The United States of America and its allies are involved in a worldwide war on

terror both militarily and psychologically from 16th September 2001. Like the actual

armed war in response to the terrorist attack 9/11, that took the lives of more than three

thousand innocent people (Kean, 2011). As a result, America is involved in using the

most effective tool in representing the incident; which we called dominant discourse.

Both America and extremists struggle to win the hearts and minds of the mainstream

Muslim by discursively legitimating their own actions and delegitimizing other’s

actions. Faizullah Jan (2015) quoted Bets, that words and images are used to construct

the status and position are more operative and appropriate to earn the hearts and minds

of common people. These words and images established the sociopolitical reality of the

world by inculcating events with meaning and defining who ‘we’ are and who ‘they’

are (Jan, 2015).
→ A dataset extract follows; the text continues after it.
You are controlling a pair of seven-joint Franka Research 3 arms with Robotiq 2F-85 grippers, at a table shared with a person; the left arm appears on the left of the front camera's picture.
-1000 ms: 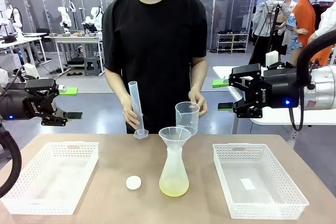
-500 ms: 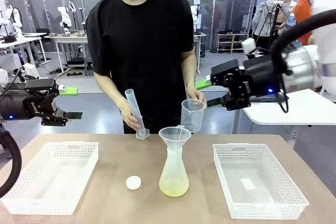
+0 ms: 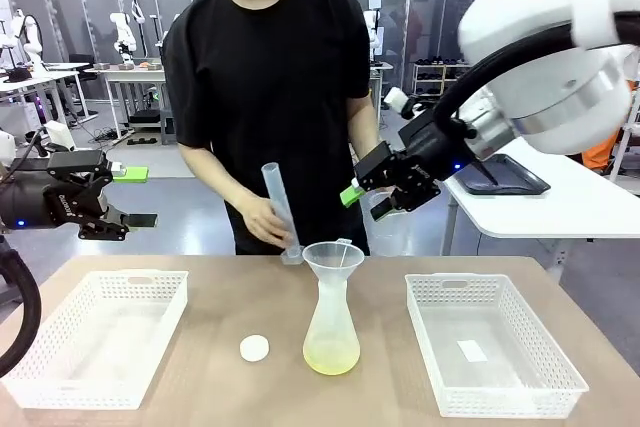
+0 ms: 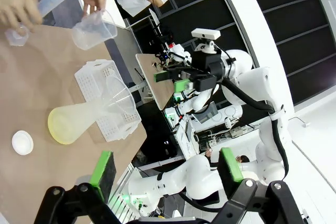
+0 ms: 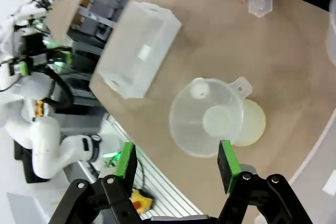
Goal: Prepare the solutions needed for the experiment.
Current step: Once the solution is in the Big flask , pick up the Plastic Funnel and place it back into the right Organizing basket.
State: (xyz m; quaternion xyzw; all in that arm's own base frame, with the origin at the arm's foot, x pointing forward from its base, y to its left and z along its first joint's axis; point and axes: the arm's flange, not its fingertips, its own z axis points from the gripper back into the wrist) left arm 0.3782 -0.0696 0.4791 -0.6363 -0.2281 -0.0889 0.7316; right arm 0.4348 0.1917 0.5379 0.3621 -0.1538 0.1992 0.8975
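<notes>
The solutions point(image 3: 331, 355) are a shallow pale yellow-green layer in a frosted conical flask point(image 3: 330, 322) at the table's middle, with a clear funnel point(image 3: 333, 258) in its neck. From above, the right wrist view looks into the funnel point(image 5: 205, 116) and flask point(image 5: 253, 125). My right gripper point(image 3: 368, 202) hovers open just above and right of the funnel, empty, in front of the beaker point(image 3: 388, 231) the person holds. My left gripper point(image 3: 135, 197) hangs open and empty off the table's left side. The person's other hand tilts a measuring cylinder point(image 3: 282, 209) beside the funnel.
A white basket point(image 3: 130, 277) sits at the left and another point(image 3: 470, 280) at the right. A small white cap point(image 3: 254, 348) lies left of the flask. The person stands close behind the table's far edge.
My right arm has swung in from the far right to just above the funnel. The person shifted the cylinder rightward toward the funnel. My left arm stayed still.
</notes>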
In result ‘Self’ and ‘Other’ are constructed with organizing discourse.

It is the discourse which formulates understandings and interprets the events, which

then influence and impact our actions and doings. Consequently, we establish discursive

tools in understanding the world and fix our position and status in it by taking one action

or event and ignoring the other.

The characterization of 9/11 as an act of war created a discursive justification of

metaphorical “war on terror” (Hodges, 2010). Thus, the ascription of meaning in

discourses work to constitute the social world and inform our reaction to social reality

(Jan, 2015). Social reality, according to constructionist tradition, is created in language

as a representation and not as a reflection of pre-existing reality. Faizullah Jan (2015)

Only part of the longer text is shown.